_PROMPT:_
Transcribe the listing word for word. Begin at its first line and end with the line containing "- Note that".

START COLLECTED MATERIAL

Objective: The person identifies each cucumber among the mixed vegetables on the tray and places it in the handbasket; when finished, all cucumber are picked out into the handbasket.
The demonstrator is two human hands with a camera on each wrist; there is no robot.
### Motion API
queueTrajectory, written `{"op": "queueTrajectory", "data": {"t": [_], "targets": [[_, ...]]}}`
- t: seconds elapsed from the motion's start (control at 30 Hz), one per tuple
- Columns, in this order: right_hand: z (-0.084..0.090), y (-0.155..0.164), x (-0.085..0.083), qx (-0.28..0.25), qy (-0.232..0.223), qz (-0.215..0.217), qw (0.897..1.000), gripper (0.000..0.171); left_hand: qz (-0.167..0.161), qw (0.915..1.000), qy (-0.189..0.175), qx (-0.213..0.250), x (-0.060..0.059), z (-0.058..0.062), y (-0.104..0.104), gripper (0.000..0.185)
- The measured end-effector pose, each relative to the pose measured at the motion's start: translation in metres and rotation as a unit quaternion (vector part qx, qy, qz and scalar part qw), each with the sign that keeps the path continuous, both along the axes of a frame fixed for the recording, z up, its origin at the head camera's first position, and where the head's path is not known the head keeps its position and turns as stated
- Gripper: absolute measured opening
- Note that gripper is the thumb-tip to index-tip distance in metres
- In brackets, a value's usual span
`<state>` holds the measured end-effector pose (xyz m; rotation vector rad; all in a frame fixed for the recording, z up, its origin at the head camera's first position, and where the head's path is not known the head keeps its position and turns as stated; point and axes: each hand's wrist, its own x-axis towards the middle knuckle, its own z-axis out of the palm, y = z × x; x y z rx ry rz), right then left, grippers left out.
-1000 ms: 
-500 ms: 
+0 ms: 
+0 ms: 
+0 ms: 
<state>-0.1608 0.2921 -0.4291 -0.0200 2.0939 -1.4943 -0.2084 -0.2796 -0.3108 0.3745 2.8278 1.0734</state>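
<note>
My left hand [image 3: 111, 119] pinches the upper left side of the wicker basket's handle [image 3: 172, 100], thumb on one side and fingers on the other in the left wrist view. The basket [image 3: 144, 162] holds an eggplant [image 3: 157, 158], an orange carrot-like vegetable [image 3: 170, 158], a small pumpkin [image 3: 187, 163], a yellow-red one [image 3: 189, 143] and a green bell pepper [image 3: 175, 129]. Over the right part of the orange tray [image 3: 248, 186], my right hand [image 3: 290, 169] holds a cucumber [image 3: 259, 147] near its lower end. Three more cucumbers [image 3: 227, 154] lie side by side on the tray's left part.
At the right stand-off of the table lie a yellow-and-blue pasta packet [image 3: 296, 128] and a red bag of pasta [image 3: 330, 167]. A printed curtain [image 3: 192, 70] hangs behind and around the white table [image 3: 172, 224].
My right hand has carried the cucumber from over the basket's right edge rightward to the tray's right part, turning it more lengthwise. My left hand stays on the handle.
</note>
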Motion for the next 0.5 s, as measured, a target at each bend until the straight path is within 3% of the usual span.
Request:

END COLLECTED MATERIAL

_ANSWER SECTION:_
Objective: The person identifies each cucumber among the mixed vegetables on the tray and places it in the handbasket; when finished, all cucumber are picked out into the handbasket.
The demonstrator is two human hands with a camera on each wrist; there is no robot.
### Motion API
queueTrajectory, written `{"op": "queueTrajectory", "data": {"t": [_], "targets": [[_, ...]]}}`
- t: seconds elapsed from the motion's start (control at 30 Hz), one per tuple
- Columns, in this order: right_hand: z (-0.084..0.090), y (-0.155..0.164), x (-0.085..0.083), qx (-0.28..0.25), qy (-0.232..0.223), qz (-0.215..0.217), qw (0.897..1.000), gripper (0.000..0.171); left_hand: qz (-0.167..0.161), qw (0.915..1.000), qy (-0.189..0.175), qx (-0.213..0.250), x (-0.060..0.059), z (-0.058..0.062), y (-0.104..0.104), gripper (0.000..0.185)
- The measured end-effector pose, each relative to the pose measured at the motion's start: translation in metres and rotation as a unit quaternion (vector part qx, qy, qz and scalar part qw), each with the sign that keeps the path continuous, both along the axes of a frame fixed for the recording, z up, its origin at the head camera's first position, and where the head's path is not known the head keeps its position and turns as stated
- Gripper: absolute measured opening
- Note that gripper is the thumb-tip to index-tip distance in metres

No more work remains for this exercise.